Lymphocyte receptor pattern heightens susceptibility of GI mucosa to HIV

A preponderance of T lymphocytes in the gastrointestinal mucosa express both CCR5 and CXCR4 chemokine receptors, the major coreceptors for HIV-1. This creates a “favoured target” for HIV-1 infection, according to a report in the September Journal of Virology.

Dr. Michael A. Poles and colleagues from UCLA School of Medicine in Los Angeles, California, conducted in vitro experiments with mononuclear cells derived from rectosigmoid biopsy specimens and from peripheral blood, to investigate the known susceptibility of gastrointestinal mucosa to HIV-1 infection.

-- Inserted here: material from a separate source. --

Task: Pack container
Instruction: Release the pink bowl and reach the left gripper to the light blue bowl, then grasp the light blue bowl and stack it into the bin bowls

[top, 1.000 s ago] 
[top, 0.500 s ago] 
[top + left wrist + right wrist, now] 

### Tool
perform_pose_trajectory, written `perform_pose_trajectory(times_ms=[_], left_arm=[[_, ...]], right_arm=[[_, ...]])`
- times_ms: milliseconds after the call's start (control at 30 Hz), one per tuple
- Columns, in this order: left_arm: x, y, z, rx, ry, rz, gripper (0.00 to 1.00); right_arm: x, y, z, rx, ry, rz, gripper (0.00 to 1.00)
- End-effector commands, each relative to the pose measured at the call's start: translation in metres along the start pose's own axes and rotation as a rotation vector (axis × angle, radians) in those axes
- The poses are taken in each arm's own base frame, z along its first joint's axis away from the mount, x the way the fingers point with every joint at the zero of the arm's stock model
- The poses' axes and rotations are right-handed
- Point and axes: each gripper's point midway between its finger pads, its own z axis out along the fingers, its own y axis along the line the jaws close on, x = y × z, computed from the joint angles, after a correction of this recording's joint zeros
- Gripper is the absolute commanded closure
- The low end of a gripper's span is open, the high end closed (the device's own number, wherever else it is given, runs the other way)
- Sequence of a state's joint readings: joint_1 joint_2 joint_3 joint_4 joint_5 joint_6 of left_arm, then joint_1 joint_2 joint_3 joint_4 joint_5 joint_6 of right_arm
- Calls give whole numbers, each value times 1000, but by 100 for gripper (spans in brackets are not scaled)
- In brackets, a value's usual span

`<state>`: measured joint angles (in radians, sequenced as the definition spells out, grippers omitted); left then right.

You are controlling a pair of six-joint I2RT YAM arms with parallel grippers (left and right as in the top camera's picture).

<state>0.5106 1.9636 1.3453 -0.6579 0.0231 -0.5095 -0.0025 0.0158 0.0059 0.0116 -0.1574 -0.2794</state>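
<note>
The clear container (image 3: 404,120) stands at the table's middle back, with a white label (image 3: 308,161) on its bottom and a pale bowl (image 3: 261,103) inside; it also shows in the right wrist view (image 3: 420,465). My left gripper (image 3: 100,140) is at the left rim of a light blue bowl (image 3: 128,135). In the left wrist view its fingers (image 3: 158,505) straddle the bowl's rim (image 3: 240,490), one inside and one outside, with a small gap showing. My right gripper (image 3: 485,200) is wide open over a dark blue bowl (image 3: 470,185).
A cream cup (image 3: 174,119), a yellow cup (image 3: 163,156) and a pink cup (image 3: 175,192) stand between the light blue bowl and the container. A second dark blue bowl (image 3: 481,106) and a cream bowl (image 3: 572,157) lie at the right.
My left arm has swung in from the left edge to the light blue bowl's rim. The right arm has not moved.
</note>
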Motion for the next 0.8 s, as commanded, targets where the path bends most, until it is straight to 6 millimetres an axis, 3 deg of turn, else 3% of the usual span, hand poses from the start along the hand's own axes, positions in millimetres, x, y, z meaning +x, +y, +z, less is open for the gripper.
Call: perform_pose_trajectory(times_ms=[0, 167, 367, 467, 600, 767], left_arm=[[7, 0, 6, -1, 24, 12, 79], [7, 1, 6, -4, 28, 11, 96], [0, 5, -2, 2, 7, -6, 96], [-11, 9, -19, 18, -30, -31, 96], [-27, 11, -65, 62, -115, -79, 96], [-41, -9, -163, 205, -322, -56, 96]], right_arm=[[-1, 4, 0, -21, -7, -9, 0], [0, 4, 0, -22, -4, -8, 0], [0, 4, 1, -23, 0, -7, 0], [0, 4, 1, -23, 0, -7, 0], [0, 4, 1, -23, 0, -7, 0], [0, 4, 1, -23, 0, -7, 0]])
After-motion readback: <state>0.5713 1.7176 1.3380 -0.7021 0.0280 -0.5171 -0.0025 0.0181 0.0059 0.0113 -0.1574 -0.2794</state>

Significantly more mucosal mononuclear cells (2.6%) than peripheral blood mononuclear cells (0.74%) became infected in vitro with an R5-tropic HIV, the authors report. Infection rates with an X4-tropic HIV strain were similar at 1.7% versus 0.96%, respectively.

Mucosal lymphocytes also supported about 10 times the number of HIV replications per infected cell than did peripheral blood mononuclear cells, the researchers report.

They also found that 70% of mucosal mononuclear cells coexpress CCR5 and CXCR4, compared with fewer than 14% of peripheral blood mononuclear cells. Moreover, both R5- and X4-tropic HIV-1 predominantly infected CCR5+ CXCR4+ cells in both mucosal and peripheral blood compartments.

“Given the enhanced infection of mucosal lymphoid cells by HIV, ” Dr. Poles and colleagues suggest, “perhaps therapies should be directed specifically toward this important compartment.”


Poles MA et al. A preponderance of CCR5(+) CXCR4(+) mononuclear cells enhances gastrointestinal mucosal susceptibility to human immunodeficiency virus type 1 infection. J Virol 2001 Sep;75(18):8390-9.